Example: In the command above, the package gnuradio has two dependencies, uhd and boost. In a configuration file, uhd and gnuradio are flagged for building from source. PyBOMBS will put gnuradio and uhd into the source build queue, and then invoke the system's package manager to install boost. When the package boost is installed, PyBOMBS generates a source build tree, which in this case is a very simple tree: gnuradio <- uhd, meaning that the package gnuradio depends on the package uhd, so uhd needs to be installed first. PyBOMBS then executes a source build of uhd, then gnuradio (in that order) into the prefix.

(Note: The actual dependency structure for those packages is more complex and was simplified for this document).


Recipe Format

Recipes files are in YAML format. To write new recipes, the easiest way is to use other recipes as examples.

Important keys in the recipe files include:

  • inherit: This will load the values from a template file (*.lwt) before using the values from the recipe, to set up suitable defaults.
  • category: Can technically be anything, but certain categories carry certain meanings. In most cases, choose 'common'.

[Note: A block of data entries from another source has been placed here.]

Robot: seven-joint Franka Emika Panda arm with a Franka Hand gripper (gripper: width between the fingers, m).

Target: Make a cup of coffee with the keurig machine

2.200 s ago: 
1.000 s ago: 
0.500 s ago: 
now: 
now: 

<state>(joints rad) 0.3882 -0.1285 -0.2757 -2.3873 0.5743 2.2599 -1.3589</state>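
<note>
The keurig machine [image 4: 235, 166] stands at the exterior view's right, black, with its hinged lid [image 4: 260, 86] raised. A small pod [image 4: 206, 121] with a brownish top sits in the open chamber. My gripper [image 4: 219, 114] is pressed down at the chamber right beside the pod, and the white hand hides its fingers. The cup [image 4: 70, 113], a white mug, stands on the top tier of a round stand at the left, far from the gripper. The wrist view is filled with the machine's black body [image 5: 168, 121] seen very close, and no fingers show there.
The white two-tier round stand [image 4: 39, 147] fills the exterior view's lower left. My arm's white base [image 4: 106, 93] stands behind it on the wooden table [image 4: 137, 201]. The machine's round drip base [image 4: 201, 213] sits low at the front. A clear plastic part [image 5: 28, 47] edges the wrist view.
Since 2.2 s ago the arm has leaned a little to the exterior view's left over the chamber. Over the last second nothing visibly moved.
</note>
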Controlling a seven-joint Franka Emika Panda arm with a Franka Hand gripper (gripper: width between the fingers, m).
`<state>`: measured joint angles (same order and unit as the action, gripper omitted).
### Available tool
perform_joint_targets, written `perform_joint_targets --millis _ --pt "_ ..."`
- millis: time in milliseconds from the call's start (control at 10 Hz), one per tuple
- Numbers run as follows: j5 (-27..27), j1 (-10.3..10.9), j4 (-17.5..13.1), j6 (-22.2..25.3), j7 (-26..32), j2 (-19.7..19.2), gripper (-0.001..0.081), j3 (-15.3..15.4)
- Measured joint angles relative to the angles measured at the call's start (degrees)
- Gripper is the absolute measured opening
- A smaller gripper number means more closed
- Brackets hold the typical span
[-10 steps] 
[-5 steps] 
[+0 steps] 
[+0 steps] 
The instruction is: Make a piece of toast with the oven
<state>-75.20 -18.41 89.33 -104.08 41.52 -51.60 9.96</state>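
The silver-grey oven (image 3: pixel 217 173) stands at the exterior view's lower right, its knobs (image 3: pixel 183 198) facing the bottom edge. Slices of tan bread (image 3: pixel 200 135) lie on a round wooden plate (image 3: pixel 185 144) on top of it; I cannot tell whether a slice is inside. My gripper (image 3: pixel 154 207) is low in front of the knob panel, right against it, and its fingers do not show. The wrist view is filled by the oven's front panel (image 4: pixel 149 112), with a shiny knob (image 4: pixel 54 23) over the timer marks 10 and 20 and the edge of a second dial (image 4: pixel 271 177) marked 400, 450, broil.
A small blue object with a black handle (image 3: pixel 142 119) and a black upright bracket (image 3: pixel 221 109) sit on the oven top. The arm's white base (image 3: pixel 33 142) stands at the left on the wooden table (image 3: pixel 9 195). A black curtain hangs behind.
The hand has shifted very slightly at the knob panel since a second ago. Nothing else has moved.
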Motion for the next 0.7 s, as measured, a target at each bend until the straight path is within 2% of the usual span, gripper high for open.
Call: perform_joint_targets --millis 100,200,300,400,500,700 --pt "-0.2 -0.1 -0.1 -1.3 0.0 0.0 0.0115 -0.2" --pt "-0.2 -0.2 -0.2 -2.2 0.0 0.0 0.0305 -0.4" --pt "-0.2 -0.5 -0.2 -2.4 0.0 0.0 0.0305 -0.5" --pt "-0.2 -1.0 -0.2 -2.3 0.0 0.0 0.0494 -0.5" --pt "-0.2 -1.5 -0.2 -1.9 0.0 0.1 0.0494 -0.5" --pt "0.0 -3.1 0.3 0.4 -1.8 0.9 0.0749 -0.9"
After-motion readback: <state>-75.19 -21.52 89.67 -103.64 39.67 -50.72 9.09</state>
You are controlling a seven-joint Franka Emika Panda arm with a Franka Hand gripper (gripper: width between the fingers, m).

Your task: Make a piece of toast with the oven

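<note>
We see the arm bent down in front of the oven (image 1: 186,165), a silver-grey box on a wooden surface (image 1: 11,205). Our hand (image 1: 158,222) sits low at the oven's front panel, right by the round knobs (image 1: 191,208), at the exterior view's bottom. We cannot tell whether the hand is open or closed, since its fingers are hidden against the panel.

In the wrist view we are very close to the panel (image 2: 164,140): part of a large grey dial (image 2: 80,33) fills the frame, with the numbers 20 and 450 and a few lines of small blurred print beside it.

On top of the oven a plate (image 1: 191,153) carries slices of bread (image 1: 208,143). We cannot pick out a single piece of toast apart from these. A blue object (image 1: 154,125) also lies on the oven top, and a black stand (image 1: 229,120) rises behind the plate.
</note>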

# This means the build/install works like any other cmake project:
inherit: cmake
# These dependencies are only for source builds:
- boost
- fftw
- cppunit
# There's more dependencies in the real repo, skipping for this example
description: Free and open source toolkit for software defined radio
category: common
# Its good practice to add one of these for all the installers we have:
  deb: gnuradio-dev
  pacman: gnuradio
  port: gnuradio
  portage: net-wireless/gnuradio
source: git+
# master is the default branch, but you can choose a different branch here
gitbranch: master
# Only when cloning the source code is this used, in that case, these args are
# appended to the git command that does the clone:
gitargs: --recursive
# Variables defined here can be used in various places in this recipe:
  config_opt: " -DENABLE_DOXYGEN=$builddocs "
# For static builds, we need to override the defaults from the cmake.lwt recipe:
configure_static: cmake .. -DCMAKE_BUILD_TYPE=$cmakebuildtype -DCMAKE_INSTALL_PREFIX=$prefix -DENABLE_STATIC_LIBS=True $config_opt

Recipe Management

Recipes can be stored in multiple locations, which easily allows to store separate recipe lists for specific projects.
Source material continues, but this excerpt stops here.